The Reverend Dwight Jess “Skip” Shanley, 76, associate pastor of Crossroads Cumberland Presbyterian Church in Little Rock, Arkansas (Arkansas Presbytery), died January 11, 2021, of COVID-19. Dwight was born May 8, 1944 in Rome, New York to Dwight Ralph and Alma Rosland Shanley and was raised in Hillside, New York, in the United Methodist Church. He graduated from Central High School in Boonville, New York, in 1962, and then served in the U.S. Navy. In 1966, Dwight married Martha Nestle.
Trained in electrical engineering in high school, Dwight worked for 30 years for AT&T as an installer. The Shanley family moved to Arkansas in 1976. Dwight called the relocation “dramatic.” There they attended a Cumberland Presbyterian Church where Dwight became an elder. Dwight struggled with and resisted a call to ministry beginning in his teens. Relocation to Arkansas provided the impetus to accept the call. Dwight was received as a candidate by Ewing-Burrow Presbytery in Arkansas in 1980 and began taking courses at Memphis Theological Seminary. He was licensed in October 1982, and, having complete the Cumberland Presbyterian home study course, ordained March 11, 1984.
Proud to be a “tent maker” during the early years of his ordination and drawn to small rural churches, Dwight looked on part time ministry as a way to help struggling congregations without placing them under undue financial responsibility. Still, he looked forward to devoting all of his time to ministry. He left AT&T for full-time ministry in 1995. He came to love Arkansas and spent his entire ministry in the bounds of what is now Arkansas Presbytery.
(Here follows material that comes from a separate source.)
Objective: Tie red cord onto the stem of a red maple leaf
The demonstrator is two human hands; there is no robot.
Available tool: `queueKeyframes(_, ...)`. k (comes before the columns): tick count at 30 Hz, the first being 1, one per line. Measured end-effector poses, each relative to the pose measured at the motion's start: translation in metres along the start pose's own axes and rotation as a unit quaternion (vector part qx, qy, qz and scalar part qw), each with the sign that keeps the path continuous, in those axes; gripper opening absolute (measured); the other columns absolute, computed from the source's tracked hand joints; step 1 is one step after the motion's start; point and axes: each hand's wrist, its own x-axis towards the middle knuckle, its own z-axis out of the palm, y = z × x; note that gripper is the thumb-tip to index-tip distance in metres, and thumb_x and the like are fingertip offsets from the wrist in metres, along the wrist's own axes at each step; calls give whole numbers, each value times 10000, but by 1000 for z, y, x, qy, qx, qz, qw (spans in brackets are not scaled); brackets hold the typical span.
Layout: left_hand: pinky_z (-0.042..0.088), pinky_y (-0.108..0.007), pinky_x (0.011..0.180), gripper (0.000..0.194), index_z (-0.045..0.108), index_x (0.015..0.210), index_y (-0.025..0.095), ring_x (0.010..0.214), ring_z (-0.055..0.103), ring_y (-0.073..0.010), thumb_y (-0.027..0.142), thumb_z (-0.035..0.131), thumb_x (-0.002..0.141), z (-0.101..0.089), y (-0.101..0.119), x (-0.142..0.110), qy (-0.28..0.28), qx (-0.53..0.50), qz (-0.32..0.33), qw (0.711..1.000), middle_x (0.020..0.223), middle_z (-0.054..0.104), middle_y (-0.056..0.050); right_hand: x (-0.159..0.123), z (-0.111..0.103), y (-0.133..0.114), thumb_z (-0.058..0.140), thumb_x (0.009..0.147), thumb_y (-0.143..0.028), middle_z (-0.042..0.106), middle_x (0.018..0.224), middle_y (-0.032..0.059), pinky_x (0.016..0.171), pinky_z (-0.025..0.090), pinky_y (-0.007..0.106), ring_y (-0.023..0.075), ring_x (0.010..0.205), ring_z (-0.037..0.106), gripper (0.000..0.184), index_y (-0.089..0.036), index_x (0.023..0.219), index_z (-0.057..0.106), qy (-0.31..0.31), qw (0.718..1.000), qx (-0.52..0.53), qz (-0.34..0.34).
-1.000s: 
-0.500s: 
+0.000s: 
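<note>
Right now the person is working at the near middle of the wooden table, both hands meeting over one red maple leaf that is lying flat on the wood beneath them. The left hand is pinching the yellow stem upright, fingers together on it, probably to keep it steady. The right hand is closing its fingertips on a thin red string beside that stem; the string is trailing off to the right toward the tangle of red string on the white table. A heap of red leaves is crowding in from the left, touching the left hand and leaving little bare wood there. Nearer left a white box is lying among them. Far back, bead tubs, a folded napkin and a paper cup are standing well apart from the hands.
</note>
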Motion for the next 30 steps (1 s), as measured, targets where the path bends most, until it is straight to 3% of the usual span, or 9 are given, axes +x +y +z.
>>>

He served Little Rock, Arkansas, First Cumberland Presbyterian Church as associate pastor and director of Christian education under the Reverend Dr. Ed Hollenbeck before returning to the church as interim pastor. He was then called to an interim pastorate for Pine Bluff, Arkansas, Cumberland Presbyterian Church which turned into a full-time pastorate. Dwight served the Campground Cumberland Presbyterian Church in Hampton, Arkansas, for several years before being called to shepherd a new church development in Bryant, Arkansas.
Dwight took leadership of what was initially called the Benton/Bryant Fellowship in March 2008. The fellowship became the Crossroads Cumberland Presbyterian Church. There he served until his semi-retirement. After the Reverend James Ryan was called to the pastorate in 2016, Dwight served as associate. He also wrote poems. At the time of his death, Dwight was still serving the Crossroads congregation.